The shape of the horn allows for better operation overall, and the high dielectric material allows for a miniaturized design that also reduces reflection and is both easy and affordable to make. With an extension, the scientists were able to expand on the antenna and prevent signal-overlapping issues.

Modeled extended EDRH antenna with the structural labels and the dimensions for the extended section.

“The optimal approach is to extend the outer aperture of the antenna, and to define, the antenna outer aperture length, so the scanning tissue area can be placed in the far-field region,” stated the researchers. “This has added more complexity to the fabrication and realization of the device with the increased cost, but on the other hand, it has made it more stable in its operation, and free of any destructive interference signals and noise.”
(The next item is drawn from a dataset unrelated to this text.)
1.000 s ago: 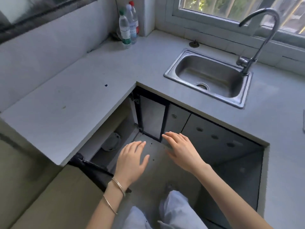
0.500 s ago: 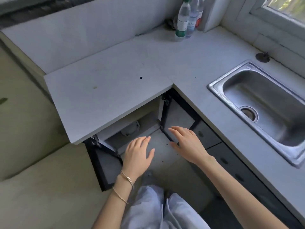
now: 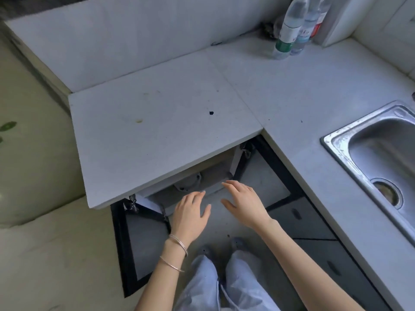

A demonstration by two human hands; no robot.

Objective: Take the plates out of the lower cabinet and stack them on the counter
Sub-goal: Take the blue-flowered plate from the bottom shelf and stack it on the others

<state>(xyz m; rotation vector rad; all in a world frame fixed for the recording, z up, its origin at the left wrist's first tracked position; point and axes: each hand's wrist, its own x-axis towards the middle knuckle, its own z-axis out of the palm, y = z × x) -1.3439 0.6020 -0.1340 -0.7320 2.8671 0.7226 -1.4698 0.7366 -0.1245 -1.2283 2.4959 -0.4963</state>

The team used the Stratasys Objet30 Prime 3D printer for creating their prototype, finishing it with clear Vero polyethylene, stating that hardware and materials not only offered high resolution, accuracy, and conductivity, but also affordability in fabrication.

Measurements were found to be accurate also, as they addressed concerns regarding individual and other influences like scanning areas and layer structure but concluded that there should be very little variance between ‘permittivity and thickness.’ If an impact on the results was noted, the researchers explained that added calibration measures could be taken with an open-ended probe, with software producing the results.

(a) 3D-printed EDRH antenna using the polyethylene material. (b) 3D-printed EDRH antenna, as conductive-painted and fed with a semi-ridged SMA connector. (c) 3D-printed EDRH antenna filled with the high-dielectric mixture.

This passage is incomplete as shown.